[Recorded data]
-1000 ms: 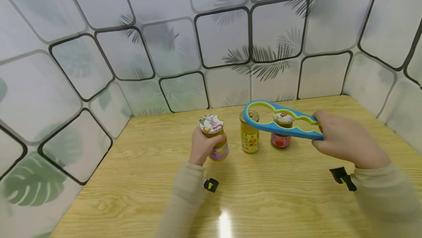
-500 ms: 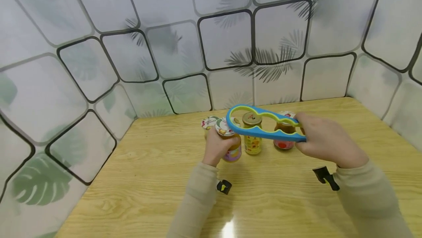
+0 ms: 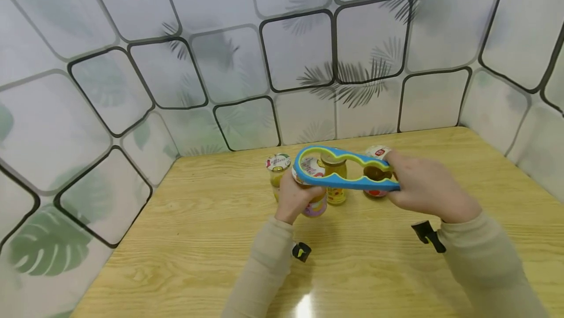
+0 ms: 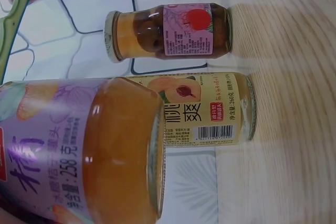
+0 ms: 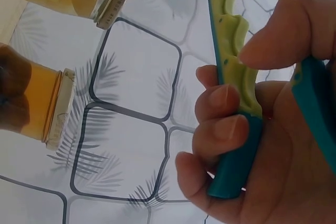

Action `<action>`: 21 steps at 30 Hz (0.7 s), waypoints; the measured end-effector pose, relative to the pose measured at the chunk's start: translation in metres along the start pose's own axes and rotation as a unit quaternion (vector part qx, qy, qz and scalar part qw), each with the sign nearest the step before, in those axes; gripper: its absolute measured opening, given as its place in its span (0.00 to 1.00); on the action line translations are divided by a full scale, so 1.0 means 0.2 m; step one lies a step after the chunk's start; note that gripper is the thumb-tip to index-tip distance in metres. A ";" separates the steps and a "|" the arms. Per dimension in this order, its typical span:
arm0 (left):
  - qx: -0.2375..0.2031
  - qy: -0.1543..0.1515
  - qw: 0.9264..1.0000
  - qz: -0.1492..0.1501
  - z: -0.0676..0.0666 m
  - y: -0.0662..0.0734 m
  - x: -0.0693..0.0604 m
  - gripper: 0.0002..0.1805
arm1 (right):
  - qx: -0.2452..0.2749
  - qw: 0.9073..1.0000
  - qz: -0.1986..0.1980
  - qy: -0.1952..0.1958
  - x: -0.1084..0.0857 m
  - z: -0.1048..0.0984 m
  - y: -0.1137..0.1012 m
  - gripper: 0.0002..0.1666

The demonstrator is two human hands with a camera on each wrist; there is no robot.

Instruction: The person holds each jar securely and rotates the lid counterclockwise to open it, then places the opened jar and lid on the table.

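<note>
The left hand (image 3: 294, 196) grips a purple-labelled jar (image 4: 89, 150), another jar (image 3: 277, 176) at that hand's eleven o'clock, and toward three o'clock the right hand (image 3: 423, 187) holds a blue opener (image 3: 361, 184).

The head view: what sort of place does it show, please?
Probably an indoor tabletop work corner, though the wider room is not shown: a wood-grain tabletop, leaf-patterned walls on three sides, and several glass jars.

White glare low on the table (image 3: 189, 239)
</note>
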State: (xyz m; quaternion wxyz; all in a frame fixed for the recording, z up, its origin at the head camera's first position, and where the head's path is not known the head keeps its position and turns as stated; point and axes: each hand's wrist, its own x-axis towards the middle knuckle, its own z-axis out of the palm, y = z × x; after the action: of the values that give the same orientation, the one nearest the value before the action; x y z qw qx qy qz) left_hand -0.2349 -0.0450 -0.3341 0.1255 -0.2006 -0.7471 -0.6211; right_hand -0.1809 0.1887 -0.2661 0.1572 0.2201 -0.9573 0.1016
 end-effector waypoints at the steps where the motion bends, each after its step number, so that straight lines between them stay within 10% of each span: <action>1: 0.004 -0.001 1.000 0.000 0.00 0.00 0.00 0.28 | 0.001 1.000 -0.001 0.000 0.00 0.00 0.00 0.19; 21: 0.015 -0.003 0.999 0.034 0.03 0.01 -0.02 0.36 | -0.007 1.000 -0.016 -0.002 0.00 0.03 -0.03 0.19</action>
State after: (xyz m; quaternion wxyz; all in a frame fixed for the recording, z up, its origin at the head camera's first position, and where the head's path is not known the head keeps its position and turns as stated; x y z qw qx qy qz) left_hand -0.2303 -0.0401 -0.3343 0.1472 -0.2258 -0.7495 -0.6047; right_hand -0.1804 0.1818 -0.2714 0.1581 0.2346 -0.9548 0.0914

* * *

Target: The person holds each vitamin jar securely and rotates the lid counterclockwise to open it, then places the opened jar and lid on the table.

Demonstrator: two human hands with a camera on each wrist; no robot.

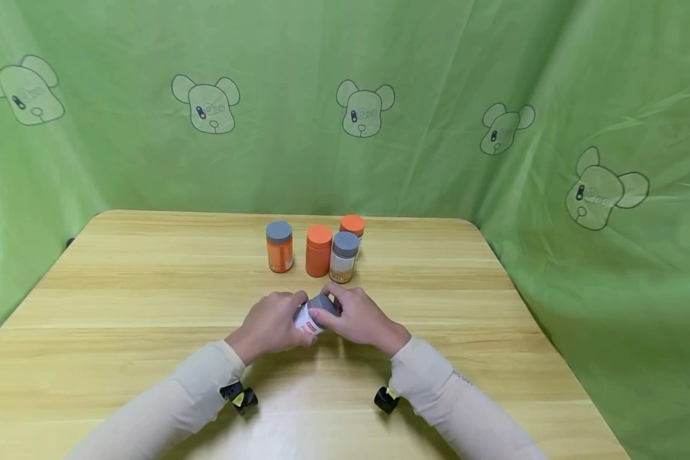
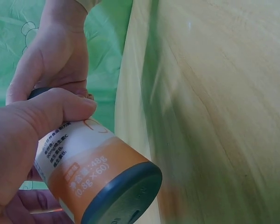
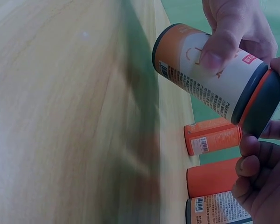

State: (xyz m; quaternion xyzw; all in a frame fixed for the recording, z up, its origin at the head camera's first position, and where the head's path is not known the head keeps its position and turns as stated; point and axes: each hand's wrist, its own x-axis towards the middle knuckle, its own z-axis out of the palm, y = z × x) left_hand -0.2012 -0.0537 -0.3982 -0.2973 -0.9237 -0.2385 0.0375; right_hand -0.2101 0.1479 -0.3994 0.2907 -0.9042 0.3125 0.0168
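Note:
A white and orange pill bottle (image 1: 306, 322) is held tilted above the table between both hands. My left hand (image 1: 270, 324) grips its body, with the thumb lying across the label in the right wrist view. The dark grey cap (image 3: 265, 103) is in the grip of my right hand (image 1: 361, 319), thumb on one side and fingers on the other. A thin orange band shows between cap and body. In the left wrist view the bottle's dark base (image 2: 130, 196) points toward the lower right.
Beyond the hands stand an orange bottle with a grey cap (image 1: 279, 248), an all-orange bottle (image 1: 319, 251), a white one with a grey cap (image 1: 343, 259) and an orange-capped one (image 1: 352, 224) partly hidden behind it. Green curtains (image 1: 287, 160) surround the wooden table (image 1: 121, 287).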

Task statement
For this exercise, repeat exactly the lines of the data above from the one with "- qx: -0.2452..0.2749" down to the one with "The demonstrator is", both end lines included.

Response area
  - qx: -0.2452..0.2749
  - qw: 0.9073..1.0000
  - qz: -0.1986..0.1980
  - qy: -0.1952..0.1958
  - x: -0.1084..0.0857 m
  - z: -0.1048..0.0984 m
  - y: -0.1137..0.1012 m
  - gripper: 0.0002..0.1666

The demonstrator is two human hands with a camera on each wrist; there is no robot.

There is nothing more to the answer.